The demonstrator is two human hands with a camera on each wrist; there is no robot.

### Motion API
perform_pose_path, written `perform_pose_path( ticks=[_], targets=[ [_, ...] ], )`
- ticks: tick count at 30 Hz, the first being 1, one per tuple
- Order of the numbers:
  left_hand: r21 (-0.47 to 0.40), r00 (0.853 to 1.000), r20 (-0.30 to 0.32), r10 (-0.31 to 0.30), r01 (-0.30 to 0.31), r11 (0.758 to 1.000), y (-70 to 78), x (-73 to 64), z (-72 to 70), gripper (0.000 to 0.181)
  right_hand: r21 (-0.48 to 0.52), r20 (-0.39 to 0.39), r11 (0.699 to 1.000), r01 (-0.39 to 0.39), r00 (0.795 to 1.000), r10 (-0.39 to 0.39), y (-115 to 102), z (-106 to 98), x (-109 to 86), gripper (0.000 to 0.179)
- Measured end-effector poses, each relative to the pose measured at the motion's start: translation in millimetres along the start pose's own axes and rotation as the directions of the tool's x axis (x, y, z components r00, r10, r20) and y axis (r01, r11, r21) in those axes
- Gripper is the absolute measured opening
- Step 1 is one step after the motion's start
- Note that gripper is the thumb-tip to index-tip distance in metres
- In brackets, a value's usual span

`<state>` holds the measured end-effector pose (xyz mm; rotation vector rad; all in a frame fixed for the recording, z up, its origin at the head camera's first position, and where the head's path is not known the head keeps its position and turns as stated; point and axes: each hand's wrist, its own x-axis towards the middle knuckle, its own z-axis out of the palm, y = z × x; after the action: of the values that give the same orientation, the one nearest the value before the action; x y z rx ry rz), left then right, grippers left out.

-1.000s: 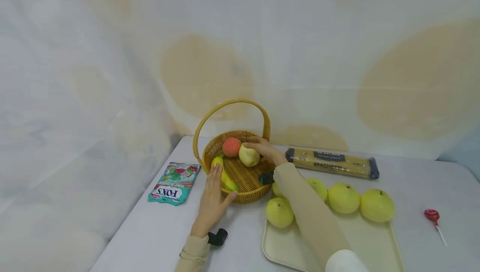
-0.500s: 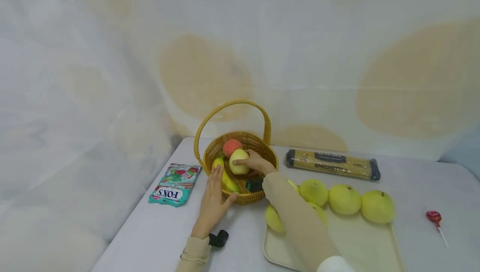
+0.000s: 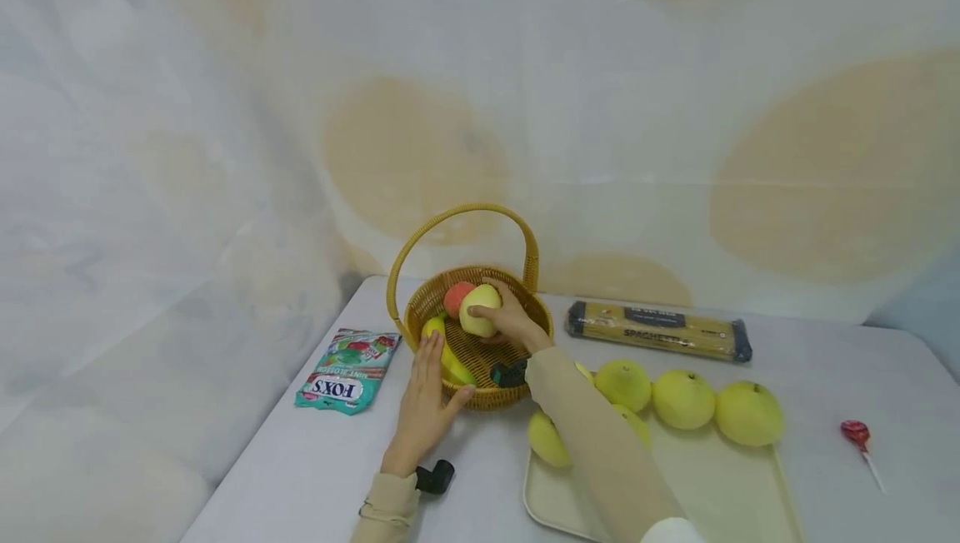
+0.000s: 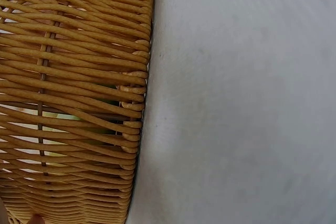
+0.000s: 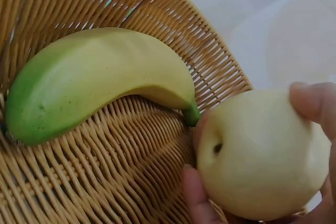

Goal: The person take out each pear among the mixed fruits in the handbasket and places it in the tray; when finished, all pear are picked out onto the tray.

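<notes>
In the head view my right hand grips a pale yellow apple inside the wicker basket. Thumb and fingers wrap the apple from both sides in the right wrist view, with its dimple facing the banana. A round red fruit lies partly hidden behind the apple. Along the basket's left side rests a yellow banana with green ends. My left hand, fingers straight, rests against the basket's near-left rim beside the banana. Mostly woven wall fills the left wrist view.
A green candy bag lies left of the basket, whose tall handle arches overhead. To the right are a spaghetti pack, a cream tray with several round yellow-green fruits, and a red lollipop.
My right hand has moved left within the basket with the apple, which now partly covers the red fruit. My left hand stays at the rim.
</notes>
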<state>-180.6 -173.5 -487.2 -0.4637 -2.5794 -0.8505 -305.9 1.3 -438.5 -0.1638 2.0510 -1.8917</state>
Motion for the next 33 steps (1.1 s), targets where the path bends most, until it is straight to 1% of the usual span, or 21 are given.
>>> perform_pose_path(
  ticks=[5, 8, 10, 14, 17, 22, 26, 33],
  targets=[
    [0.001, 1.0, 0.004, 0.005, -0.005, 1.0, -2.3, 3.6, 2.9, 0.091, -0.019, 0.005, 0.998, 0.064, 0.998, -0.064, -9.0, -5.4, -0.7, 0.073],
    [-0.001, 1.0, -0.007, 0.015, -0.015, 1.0, -3.9, 5.9, 3.3, 0.09, -0.018, 0.008, 0.992, 0.124, 0.992, -0.124, -19.2, -6.5, -4.4, 0.072],
    [-0.003, 1.0, -0.013, 0.019, -0.019, 1.0, -4.8, 7.2, 3.6, 0.09, -0.033, -0.001, 0.989, 0.147, 0.989, -0.147, -26.2, -7.3, -7.5, 0.071],
    [0.004, 1.0, -0.019, 0.015, -0.015, 1.0, -7.3, 9.0, 4.7, 0.09, -0.037, -0.001, 0.985, 0.168, 0.986, -0.168, -39.0, -9.7, -13.5, 0.071],
    [0.01, 0.999, -0.032, 0.018, -0.017, 1.0, -9.7, 9.6, 3.5, 0.089, -0.037, 0.018, 0.983, 0.178, 0.984, -0.178, -46.6, -10.8, -17.0, 0.071],
    [0.008, 0.999, -0.033, 0.013, -0.013, 1.0, -13.1, 11.8, 0.1, 0.089, -0.072, 0.026, 0.974, 0.216, 0.976, -0.214, -57.5, -16.0, -25.6, 0.069],
    [0.011, 1.0, -0.025, -0.002, 0.003, 1.0, -15.3, 12.4, -1.0, 0.089, -0.046, 0.046, 0.971, 0.235, 0.971, -0.233, -61.9, -23.4, -31.6, 0.068],
    [0.005, 1.0, -0.029, -0.009, 0.009, 1.0, -17.0, 12.9, -1.7, 0.09, -0.023, 0.073, 0.961, 0.275, 0.959, -0.273, -66.9, -37.1, -43.5, 0.07]
  ],
)
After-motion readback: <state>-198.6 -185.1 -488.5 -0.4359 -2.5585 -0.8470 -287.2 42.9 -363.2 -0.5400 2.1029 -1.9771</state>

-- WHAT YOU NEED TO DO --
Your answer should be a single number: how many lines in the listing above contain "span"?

-- TASK ANSWER --
2